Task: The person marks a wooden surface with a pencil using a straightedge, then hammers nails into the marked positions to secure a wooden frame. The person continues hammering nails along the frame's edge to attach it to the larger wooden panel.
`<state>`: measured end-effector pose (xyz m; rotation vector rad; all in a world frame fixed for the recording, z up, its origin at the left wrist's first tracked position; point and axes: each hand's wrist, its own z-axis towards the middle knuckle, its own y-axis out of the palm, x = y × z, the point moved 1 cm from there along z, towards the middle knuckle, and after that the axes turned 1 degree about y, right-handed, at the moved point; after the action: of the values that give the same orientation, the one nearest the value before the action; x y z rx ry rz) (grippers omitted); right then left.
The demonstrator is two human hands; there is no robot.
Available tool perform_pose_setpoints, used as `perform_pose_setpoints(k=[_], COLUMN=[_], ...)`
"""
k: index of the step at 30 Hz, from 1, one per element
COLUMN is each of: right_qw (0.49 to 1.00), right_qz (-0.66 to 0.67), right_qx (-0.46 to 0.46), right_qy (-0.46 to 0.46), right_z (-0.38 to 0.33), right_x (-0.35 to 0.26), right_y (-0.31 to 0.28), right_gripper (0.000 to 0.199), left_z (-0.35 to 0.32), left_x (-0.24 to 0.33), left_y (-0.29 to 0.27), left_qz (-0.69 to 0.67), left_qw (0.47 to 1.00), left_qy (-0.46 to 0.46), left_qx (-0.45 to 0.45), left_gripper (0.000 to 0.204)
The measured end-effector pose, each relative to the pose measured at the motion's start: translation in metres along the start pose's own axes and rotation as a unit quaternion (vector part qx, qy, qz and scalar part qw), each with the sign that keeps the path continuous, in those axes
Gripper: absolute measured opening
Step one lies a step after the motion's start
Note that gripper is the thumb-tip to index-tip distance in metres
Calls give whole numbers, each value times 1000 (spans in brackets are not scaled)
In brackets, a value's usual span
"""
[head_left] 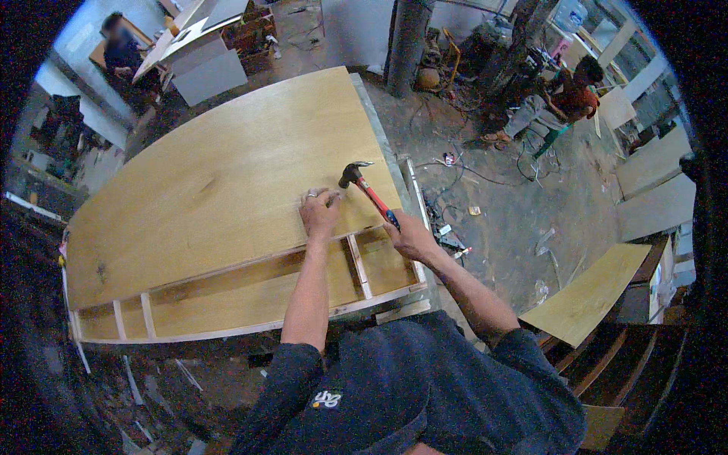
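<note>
My right hand point(413, 236) is wrapped round the handle of a claw hammer point(371, 193), red with a blue and black grip. The hammer's head is raised over a large plywood sheet point(220, 174), close to my left hand. My left hand point(320, 214) rests on the sheet with its fingers bent together. Whatever the fingertips hold, if anything, is too small to make out. The sheet lies over a frame of pale wooden strips point(356, 265). Along the near side part of the frame shows, with short cross pieces and another wood panel beneath.
A thin plywood offcut point(588, 296) leans at the lower right, beside a shelf-like wooden unit point(614, 364). Cables and scraps litter the floor on the right. One person point(561, 98) sits at the far right, another point(121, 53) is at the far left. A grey post point(409, 45) stands behind.
</note>
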<state>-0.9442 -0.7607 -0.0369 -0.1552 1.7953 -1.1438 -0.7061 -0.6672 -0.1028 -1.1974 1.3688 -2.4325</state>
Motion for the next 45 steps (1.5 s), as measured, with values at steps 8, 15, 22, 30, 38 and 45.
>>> perform_pose_setpoints(k=[8, 15, 22, 30, 38, 45], right_qw=[1000, 998, 996, 998, 998, 991], right_qz=[7, -14, -60, -39, -50, -121], right_qx=[20, -15, -27, 51, 40, -25], right_qy=[24, 56, 56, 3, 2, 45], right_z=[-23, -26, -26, -32, -15, -16], right_x=[-26, -31, -28, -20, -20, -23], right_y=[0, -6, -4, 4, 14, 10], right_gripper=[37, 37, 37, 35, 33, 34], left_z=[3, 9, 4, 3, 4, 7], left_x=[13, 8, 9, -3, -15, -14], left_y=[-3, 2, 0, 1, -1, -3], left_qz=[7, 13, -11, -32, -26, -39], left_qw=[995, 996, 996, 998, 992, 992], left_qy=[-95, -87, -88, -37, -52, -30], left_qx=[-27, -17, -20, -33, -114, -116], left_gripper=[17, 17, 17, 41, 64, 64])
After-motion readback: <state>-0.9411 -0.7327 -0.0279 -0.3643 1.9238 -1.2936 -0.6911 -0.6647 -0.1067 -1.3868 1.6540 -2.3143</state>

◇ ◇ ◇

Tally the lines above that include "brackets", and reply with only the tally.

2